What is required: Transcribe all the entries word for word, omitting any pictures they contain.

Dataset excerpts
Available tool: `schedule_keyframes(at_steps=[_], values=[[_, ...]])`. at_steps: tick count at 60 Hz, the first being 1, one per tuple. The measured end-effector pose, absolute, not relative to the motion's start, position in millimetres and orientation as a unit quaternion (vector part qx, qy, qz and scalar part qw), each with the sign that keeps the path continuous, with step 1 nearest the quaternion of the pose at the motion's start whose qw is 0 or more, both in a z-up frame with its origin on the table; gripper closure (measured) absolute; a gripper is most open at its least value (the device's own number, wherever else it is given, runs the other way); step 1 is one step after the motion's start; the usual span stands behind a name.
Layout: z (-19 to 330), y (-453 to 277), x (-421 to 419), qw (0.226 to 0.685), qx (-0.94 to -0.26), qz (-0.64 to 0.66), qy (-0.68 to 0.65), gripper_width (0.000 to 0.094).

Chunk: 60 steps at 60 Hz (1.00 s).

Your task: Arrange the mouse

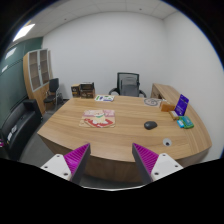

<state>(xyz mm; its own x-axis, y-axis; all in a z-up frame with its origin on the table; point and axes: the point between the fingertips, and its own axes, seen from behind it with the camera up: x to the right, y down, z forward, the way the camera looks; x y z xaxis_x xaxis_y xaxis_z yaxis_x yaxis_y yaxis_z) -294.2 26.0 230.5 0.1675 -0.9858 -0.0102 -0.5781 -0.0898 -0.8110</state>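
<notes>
A small dark mouse (150, 125) lies on the wooden table (110, 135), well beyond my fingers and a little to the right of them. My gripper (110, 157) is open and empty, held above the table's near edge. Its two fingers (75, 158) with purple pads stand wide apart, with nothing between them.
A pile of pink and white things (98, 119) lies mid-table. A purple-screened stand (181, 104) and teal object (185, 122) sit at the right. A small white disc (167, 143) lies near the right finger. Black chairs (127, 84) stand behind the table.
</notes>
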Motion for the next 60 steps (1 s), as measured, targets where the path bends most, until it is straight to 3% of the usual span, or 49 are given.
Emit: schedule_keyframes(at_steps=[19,40,60], values=[[218.0,-16.1,-265.0,0.342,-0.642,-0.324,0.605,0.0070],[176.3,-93.0,-233.9,0.301,-0.591,-0.347,0.663,0.0059],[136.3,-123.9,-185.8,0.296,-0.590,-0.360,0.659,0.0065]])
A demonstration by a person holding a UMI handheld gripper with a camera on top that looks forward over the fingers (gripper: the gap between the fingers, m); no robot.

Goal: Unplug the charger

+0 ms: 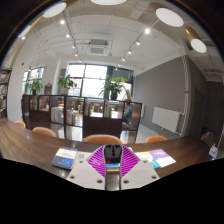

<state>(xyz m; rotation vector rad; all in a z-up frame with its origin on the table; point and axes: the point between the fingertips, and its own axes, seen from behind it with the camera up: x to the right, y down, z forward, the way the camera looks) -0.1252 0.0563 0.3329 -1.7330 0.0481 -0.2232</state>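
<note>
your gripper (112, 160): fingers clenched on a small dark object, likely the charger (112, 153) | charger sits between your pads, above the table (30, 150) | risk: it slips if you loosen early

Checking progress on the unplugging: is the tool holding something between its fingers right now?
Yes, the tool has both pink-padded fingers pressed on a small dark charger, above the table.

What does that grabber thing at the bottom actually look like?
The gripper has two pale, whitish fingers, each lined on its inner face with a magenta pad marked with fine diagonal stripes. A small dark-and-white object sits between them. No cables, sleeves or hand are visible.
</note>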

Response for this exercise:
Available tool: `schedule_keyframes(at_steps=[_], values=[[_, ...]])`. at_steps: tick count at 60 Hz, the first being 1, one per tuple. The measured end-effector pose, absolute, not relative to the motion's start, position in millimetres and orientation as a unit quaternion (vector part qx, qy, qz and scalar part qw), each with the sign that keeps the path continuous, with step 1 nearest the quaternion of the pose at the motion's start whose qw is 0 or more, both in a z-up frame with its origin on the table; gripper closure (measured) absolute; a gripper is most open at its least value (the device's own number, wherever else it is given, runs the other way); step 1 is one step after the motion's start; the usual span stands behind a name.
Layout: z (-19 to 330), y (-453 to 277), x (-421 to 419), qw (0.226 to 0.685), qx (-0.94 to -0.26), qz (-0.64 to 0.66), qy (-0.68 to 0.65), gripper_width (0.000 to 0.094).

Chunk: 60 steps at 60 Hz (1.00 s).

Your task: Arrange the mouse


<state>(xyz mm; its own x-axis, y-axis; all in a z-up frame with its origin on the table; point and axes: the point between the fingertips, and its own axes, seen from behind it with the camera up: x to the right, y down, z forward, the way the camera looks; x y z xaxis_x xaxis_y xaxis_z yaxis_x yaxis_y yaxis_z) -294.2 26.0 230.5 0.1675 -0.9858 -0.0102 -0.5781 -0.0898 -0.8110</state>
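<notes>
A small dark mouse (150, 125) lies on the wooden table (110, 135), well beyond my fingers and a little to the right of them. My gripper (110, 157) is open and empty, held above the table's near edge. Its two fingers (75, 158) with purple pads stand wide apart, with nothing between them.
A pile of pink and white things (98, 119) lies mid-table. A purple-screened stand (181, 104) and teal object (185, 122) sit at the right. A small white disc (167, 143) lies near the right finger. Black chairs (127, 84) stand behind the table.
</notes>
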Motion for the next 60 steps (1 s), as measured, targets where the path bends most, until it is straight to 3% of the usual span, or 49 are given.
Emit: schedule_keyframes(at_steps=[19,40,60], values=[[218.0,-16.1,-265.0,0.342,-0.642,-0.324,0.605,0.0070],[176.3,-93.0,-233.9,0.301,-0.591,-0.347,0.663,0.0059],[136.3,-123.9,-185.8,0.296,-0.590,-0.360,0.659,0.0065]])
A demonstration by a person holding a UMI handheld gripper with a camera on top that looks forward over the fingers (gripper: the gap between the fingers, m); no robot.

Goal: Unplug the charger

+0 ms: 

<state>(xyz m; rotation vector rad; all in a z-up frame with its origin on the table; point and axes: the point between the fingertips, and its own axes, seen from behind it with the camera up: x to the right, y down, z forward, the way the camera looks) -0.1252 0.0563 0.3329 -1.7330 0.0481 -0.2232</state>
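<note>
your gripper (112, 160): fingers clenched on a small dark object, likely the charger (112, 153) | charger sits between your pads, above the table (30, 150) | risk: it slips if you loosen early

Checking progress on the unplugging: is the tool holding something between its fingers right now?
Yes, the tool has both pink-padded fingers pressed on a small dark charger, above the table.

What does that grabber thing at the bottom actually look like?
The gripper has two pale, whitish fingers, each lined on its inner face with a magenta pad marked with fine diagonal stripes. A small dark-and-white object sits between them. No cables, sleeves or hand are visible.
</note>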

The work on this exercise has been completed.